Re: [PATCH net-next v2 06/12] net-timestamp: introduce TS_SCHED_OPT_CB to generate dev xmit timestamp

Jason Xing <kerneljasonxing@xxxxxxxxx> · Wed, 16 Oct 2024 09:24:05 +0800

On Wed, Oct 16, 2024 at 9:01 AM Martin KaFai Lau <martin.lau@xxxxxxxxx> wrote:
>
> On 10/11/24 9:06 PM, Jason Xing wrote:
> > From: Jason Xing <kernelxing@xxxxxxxxxxx>
> >
> > Introduce BPF_SOCK_OPS_TS_SCHED_OPT_CB flag so that we can decide to
> > print timestamps when the skb just passes the dev layer.
> >
> > Signed-off-by: Jason Xing <kernelxing@xxxxxxxxxxx>
> > ---
> >   include/uapi/linux/bpf.h       |  5 +++++
> >   net/core/skbuff.c              | 17 +++++++++++++++--
> >   tools/include/uapi/linux/bpf.h |  5 +++++
> >   3 files changed, 25 insertions(+), 2 deletions(-)
> >
> > diff --git a/include/uapi/linux/bpf.h b/include/uapi/linux/bpf.h
> > index 157e139ed6fc..3cf3c9c896c7 100644
> > --- a/include/uapi/linux/bpf.h
> > +++ b/include/uapi/linux/bpf.h
> > @@ -7019,6 +7019,11 @@ enum {
> >                                        * by the kernel or the
> >                                        * earlier bpf-progs.
> >                                        */
> > +     BPF_SOCK_OPS_TS_SCHED_OPT_CB,   /* Called when skb is passing through
> > +                                      * dev layer when SO_TIMESTAMPING
> > +                                      * feature is on. It indicates the
> > +                                      * recorded timestamp.
> > +                                      */
> >   };
> >
> >   /* List of TCP states. There is a build check in net/ipv4/tcp.c to detect
> > diff --git a/net/core/skbuff.c b/net/core/skbuff.c
> > index 3a4110d0f983..16e7bdc1eacb 100644
> > --- a/net/core/skbuff.c
> > +++ b/net/core/skbuff.c
> > @@ -5632,8 +5632,21 @@ static void bpf_skb_tstamp_tx_output(struct sock *sk, int tstype)
> >               return;
> >
> >       tp = tcp_sk(sk);
> > -     if (BPF_SOCK_OPS_TEST_FLAG(tp, BPF_SOCK_OPS_TX_TIMESTAMPING_OPT_CB_FLAG))
> > -             return;
> > +     if (BPF_SOCK_OPS_TEST_FLAG(tp, BPF_SOCK_OPS_TX_TIMESTAMPING_OPT_CB_FLAG)) {
> > +             struct timespec64 tstamp;
> > +             u32 cb_flag;
> > +
> > +             switch (tstype) {
> > +             case SCM_TSTAMP_SCHED:
> > +                     cb_flag = BPF_SOCK_OPS_TS_SCHED_OPT_CB;
> > +                     break;
> > +             default:
> > +                     return;
> > +             }
> > +
> > +             tstamp = ktime_to_timespec64(ktime_get_real());
> > +             tcp_call_bpf_2arg(sk, cb_flag, tstamp.tv_sec, tstamp.tv_nsec);
>
> There is bpf_ktime_get_*() helper. The bpf prog can directly call the
> bpf_ktime_get_* helper and use whatever clock it sees fit instead of enforcing
> real clock here and doing an extra ktime_to_timespec64. Right now the
> bpf_ktime_get_*() does not have real clock which I think it can be added.

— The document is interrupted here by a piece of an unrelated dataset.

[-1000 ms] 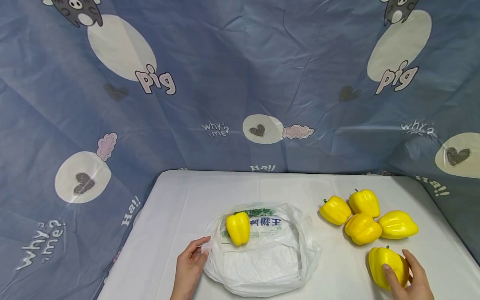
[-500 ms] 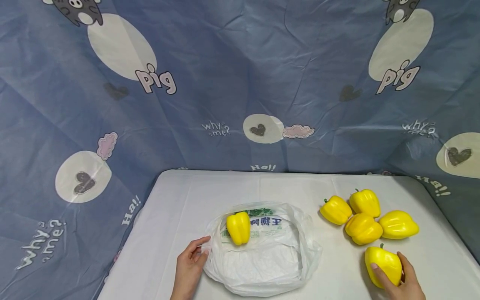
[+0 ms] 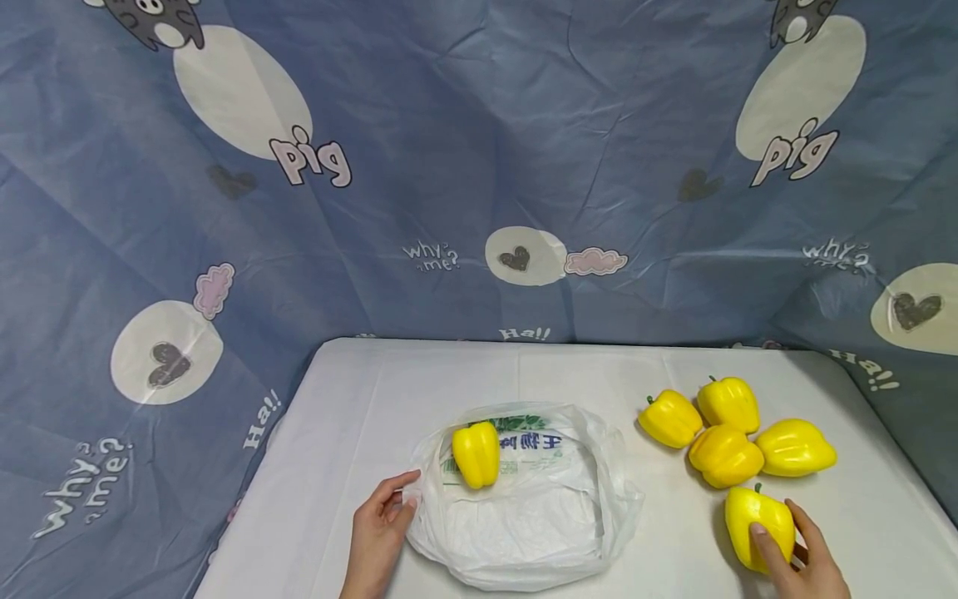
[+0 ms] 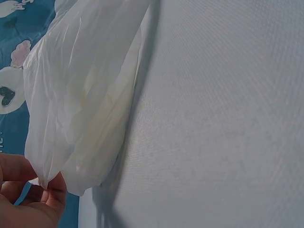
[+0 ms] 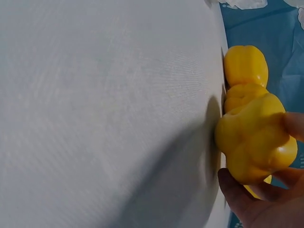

In this way, there is no need to add tcp_call_bpf_*arg() to pass
timestamp to userspace, right? Let the bpf program implement it.

Now I wonder what information I should pass? Sorry for the lack of BPF
related knowledge :(

>
> I think overall the tstamp reporting interface does not necessarily have to
> follow the socket API. The bpf prog is running in the kernel. It could pass
> other information to the bpf prog if it sees fit. e.g. the bpf prog could also
> get the original transmitted tcp skb if it is useful.

Good to know that! But how the BPF program parses the skb by using
tcp_call_bpf_2arg() which only passes u32 parameters.

Thanks,
Jason